ニヤリと悪戯っ子な笑みを浮かべる快斗くん。


「な、何でペナルティ付きなの!?今月ピンチなのに!」
「だったら謝んなきゃいい話だろ?」
「うっ…」


か、快斗くんに謝る度に100円寄付か…。
お財布的には結構痛い…。


「さ!気を取り直して、無事に合流出来たわけだし、早く中に入ろうぜ!」
「あ…」


さりげなく私の手を取る快斗くん。
握られた事でぴったりとお互いの肌が触れ合い、快斗くんの暖かい温もりが伝わってくる。
…ああ、まただ。
また心臓が痙攣し始めた。


「ライオンバスに乗ったのってガキん時以来だけどやっぱ迫力あるなー!さすが百獣の王って呼ばれてるだけあって、餌を獲る瞬間なんかもうすっげーよ!」
「あはは。
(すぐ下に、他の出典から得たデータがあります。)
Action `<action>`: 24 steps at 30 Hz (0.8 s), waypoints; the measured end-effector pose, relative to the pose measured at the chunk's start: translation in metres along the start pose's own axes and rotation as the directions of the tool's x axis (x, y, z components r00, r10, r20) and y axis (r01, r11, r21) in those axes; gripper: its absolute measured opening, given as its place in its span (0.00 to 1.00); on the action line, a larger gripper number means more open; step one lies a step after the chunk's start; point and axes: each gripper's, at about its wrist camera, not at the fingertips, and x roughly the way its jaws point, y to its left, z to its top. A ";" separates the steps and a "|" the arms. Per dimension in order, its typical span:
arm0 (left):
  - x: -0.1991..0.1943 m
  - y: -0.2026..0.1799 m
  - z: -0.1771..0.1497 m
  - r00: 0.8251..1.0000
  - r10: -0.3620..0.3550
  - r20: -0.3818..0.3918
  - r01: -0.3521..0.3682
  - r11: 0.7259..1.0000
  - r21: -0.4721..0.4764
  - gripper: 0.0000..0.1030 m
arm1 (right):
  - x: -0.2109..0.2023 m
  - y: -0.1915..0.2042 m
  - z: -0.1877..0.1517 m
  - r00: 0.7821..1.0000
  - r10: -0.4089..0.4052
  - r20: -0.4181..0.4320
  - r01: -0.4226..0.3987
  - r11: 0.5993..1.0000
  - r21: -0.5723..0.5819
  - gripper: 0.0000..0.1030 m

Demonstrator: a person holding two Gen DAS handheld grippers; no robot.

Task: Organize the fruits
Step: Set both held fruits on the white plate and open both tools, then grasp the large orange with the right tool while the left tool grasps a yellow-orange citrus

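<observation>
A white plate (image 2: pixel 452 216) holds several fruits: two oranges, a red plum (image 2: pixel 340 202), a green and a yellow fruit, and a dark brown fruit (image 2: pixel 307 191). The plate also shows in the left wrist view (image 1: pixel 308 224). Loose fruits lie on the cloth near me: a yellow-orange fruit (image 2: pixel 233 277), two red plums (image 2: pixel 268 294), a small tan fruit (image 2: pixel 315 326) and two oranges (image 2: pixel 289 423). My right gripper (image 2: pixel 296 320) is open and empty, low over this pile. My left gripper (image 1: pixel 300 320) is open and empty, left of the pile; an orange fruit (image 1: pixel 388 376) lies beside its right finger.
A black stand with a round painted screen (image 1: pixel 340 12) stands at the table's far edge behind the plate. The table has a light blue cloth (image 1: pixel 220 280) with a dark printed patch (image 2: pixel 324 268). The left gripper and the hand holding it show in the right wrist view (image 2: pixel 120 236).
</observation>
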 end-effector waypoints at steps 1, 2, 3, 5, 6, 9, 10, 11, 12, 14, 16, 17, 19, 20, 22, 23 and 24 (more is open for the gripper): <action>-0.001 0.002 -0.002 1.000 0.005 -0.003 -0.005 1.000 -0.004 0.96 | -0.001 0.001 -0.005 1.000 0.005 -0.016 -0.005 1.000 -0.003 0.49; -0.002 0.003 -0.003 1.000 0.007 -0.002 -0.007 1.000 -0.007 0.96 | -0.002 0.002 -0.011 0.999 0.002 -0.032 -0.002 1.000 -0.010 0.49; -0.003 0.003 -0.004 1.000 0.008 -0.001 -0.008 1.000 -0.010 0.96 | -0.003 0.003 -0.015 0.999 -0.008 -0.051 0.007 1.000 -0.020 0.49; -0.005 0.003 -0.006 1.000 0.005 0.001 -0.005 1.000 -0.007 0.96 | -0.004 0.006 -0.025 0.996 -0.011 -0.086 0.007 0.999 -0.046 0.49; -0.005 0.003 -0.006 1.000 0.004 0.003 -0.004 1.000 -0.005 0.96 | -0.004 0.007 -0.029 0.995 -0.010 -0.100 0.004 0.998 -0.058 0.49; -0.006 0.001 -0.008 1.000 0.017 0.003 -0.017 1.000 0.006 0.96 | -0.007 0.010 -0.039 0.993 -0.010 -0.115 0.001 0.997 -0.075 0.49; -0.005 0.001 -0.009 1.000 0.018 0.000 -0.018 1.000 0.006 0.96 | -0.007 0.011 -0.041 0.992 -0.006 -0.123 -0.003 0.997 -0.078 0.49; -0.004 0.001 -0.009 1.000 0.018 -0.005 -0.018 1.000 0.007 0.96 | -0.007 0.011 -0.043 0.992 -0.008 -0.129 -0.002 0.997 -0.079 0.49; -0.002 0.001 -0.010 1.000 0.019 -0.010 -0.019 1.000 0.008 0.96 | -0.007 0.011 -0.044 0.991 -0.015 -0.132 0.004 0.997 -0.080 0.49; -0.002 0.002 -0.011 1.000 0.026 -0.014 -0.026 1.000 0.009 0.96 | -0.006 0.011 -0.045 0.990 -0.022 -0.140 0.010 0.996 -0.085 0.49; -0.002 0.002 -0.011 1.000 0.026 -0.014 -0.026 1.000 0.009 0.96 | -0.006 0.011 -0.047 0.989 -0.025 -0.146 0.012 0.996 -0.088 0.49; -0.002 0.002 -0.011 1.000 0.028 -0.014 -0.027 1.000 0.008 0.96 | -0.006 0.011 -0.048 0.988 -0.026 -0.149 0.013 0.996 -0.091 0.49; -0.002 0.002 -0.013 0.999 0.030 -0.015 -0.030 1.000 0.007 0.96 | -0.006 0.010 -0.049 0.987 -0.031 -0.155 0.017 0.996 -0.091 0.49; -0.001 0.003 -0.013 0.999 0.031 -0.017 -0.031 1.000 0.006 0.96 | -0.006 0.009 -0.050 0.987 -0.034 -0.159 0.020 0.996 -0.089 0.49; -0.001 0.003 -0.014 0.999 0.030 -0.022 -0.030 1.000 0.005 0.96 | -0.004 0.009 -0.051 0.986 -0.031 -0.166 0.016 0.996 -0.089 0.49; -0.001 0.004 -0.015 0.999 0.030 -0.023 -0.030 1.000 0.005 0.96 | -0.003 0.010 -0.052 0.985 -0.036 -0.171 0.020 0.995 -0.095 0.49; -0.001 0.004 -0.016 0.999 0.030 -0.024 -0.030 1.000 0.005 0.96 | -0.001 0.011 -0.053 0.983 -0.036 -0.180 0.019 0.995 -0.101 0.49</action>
快斗くん、鼻息荒くなりすぎて鼻水出しちゃったもんね」
「うっ…。それは忘れて…」


快斗くんと一緒に動物園を見て回ってる間、私の心臓は終始痙攣しっぱなしだった。
私の手をしっかりと握る快斗くんの手は、成長期の男の子らしく骨ばった感触で、小柄な私より二回り程度大きい。
だけど見た目とは裏腹に、意外と華奢な指をしてて、とても温かく、柔らかい…。
ついこの前までは、こうして手を繋ぐ行為はあまり好きでは無かったはずなのに…と、不思議な感覚に胸が苦しくなった。